3

I'm struggling with a specific computer vision task right now. Imagine we have a camera frame of a road for example. Now I want to generate a new frame with the imaginary camera translated horizontally. In addition, there's also a tiny camera angle added. To illustrate this, I uploaded a demonstration image:

Demonstration

How can I create the new frame out of the original one in python? For my other computer vision tasks I was using OpenCV already.

johni07
  • 761
  • 1
  • 11
  • 31
  • 1
    Suppose you take two pictures as you show but without the `x` translation a meter from a planar surface. You can imagine that even though you'll get some perspective changes, you'll also be getting more image from the right and less from the left, so there will be some translation involved. Now imagine you do the same, only one kilometer from the wall. Way more translation from the same angle. So you need more information; depth in particular. [Here's a very detailed slide](http://6.869.csail.mit.edu/fa12/lectures/lecture13ransac/lecture13ransac.pdf) which covers many aspects of this problem. – alkasm Aug 22 '17 at 07:46

2 Answers2

5

I was struggling with this for a while too until I saw this helpful post that shares some example codes. I understood in theory that you can get the new frame using OpenCV's warpPerspective function if you have the homography matrix. Since you have the exact translation and rotation values, you can derive the matrix yourself given the camera's intrinsic parameters. However it wasn't until I tried out with codes myself that I fully see how it's done.

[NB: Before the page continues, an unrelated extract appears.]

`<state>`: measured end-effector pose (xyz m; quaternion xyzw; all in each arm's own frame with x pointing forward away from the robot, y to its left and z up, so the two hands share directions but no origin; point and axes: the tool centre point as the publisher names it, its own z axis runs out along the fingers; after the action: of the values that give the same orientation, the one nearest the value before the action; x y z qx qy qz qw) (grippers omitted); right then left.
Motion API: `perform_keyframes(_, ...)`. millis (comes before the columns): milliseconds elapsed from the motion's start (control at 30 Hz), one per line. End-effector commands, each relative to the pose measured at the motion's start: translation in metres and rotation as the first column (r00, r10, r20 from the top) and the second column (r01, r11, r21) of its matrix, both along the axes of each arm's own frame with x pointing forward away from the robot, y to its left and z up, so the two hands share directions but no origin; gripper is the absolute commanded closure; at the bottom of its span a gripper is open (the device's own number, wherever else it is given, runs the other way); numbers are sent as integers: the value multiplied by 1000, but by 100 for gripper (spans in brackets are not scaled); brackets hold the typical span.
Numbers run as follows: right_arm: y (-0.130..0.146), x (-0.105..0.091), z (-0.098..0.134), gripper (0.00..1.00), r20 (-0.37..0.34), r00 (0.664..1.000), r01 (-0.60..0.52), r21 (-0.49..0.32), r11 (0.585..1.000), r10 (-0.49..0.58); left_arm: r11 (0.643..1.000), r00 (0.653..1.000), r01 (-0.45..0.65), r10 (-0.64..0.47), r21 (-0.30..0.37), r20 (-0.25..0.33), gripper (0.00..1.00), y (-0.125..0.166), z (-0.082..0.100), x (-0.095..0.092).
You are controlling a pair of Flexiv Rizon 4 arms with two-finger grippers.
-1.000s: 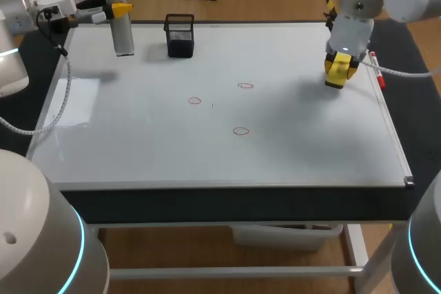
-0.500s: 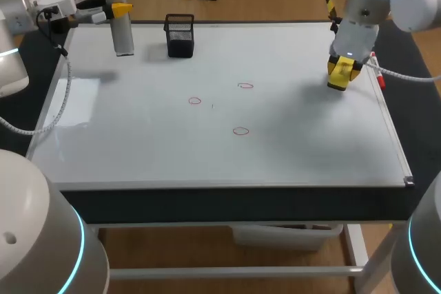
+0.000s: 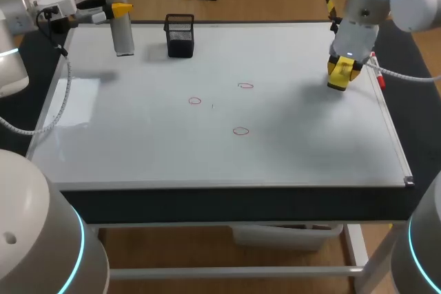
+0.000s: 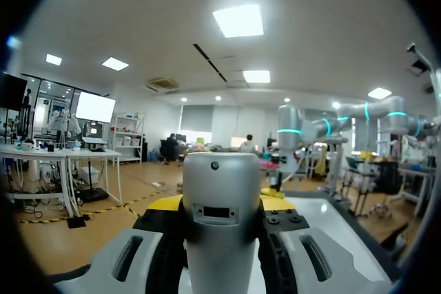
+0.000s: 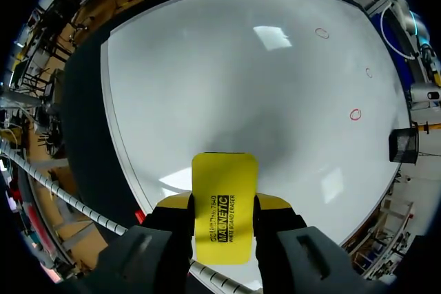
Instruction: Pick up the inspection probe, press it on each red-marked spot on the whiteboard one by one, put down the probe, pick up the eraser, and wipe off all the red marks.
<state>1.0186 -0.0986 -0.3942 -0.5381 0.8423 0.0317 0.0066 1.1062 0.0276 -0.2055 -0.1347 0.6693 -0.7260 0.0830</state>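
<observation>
Yellow eraser (image 5: 224,184), near the right edge of the whiteboard (image 3: 138,142) toward its far right corner, clamped across its long sides by my right gripper (image 3: 340,72), both fingers pressed against it. I judge it light, stiff-backed and soft-faced; holding the sides should keep the wiping face flat. Whether it touches the board cannot be told. Three red marks (image 3: 195,100) lie mid-board, well apart from it. My left gripper (image 4: 220,204) is closed round the silver probe (image 3: 122,29), upright at the far left corner; smooth metal, probably slippery. A black mesh cup (image 3: 180,36) stands near the probe at the far edge
</observation>
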Motion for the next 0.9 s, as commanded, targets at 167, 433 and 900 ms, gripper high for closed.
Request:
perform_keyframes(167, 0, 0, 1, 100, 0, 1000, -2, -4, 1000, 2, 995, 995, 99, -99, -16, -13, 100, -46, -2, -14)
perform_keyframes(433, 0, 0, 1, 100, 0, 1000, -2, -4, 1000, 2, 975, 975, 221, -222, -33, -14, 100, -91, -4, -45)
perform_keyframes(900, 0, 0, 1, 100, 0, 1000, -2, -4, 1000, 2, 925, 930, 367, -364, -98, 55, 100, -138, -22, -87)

We know that for a 3D point in space to a 2D image projection the homography matrix is given by

H = K[R|T]

To transform the points from one 2D image to another you simply have to inverse project the points to 3D first and then reproject them to the new image plane.

x’ = K * [R2|T2] * [R1|T1](inv) * K(inv) * x

The [R2|T2] * [R1|T1](inv) equates to a single transformation matrix that gives the relative transformation from one camera pose to another. All the matrices are shaped as 4x4 by appending with [0, 0, 0, 1] wherever needed.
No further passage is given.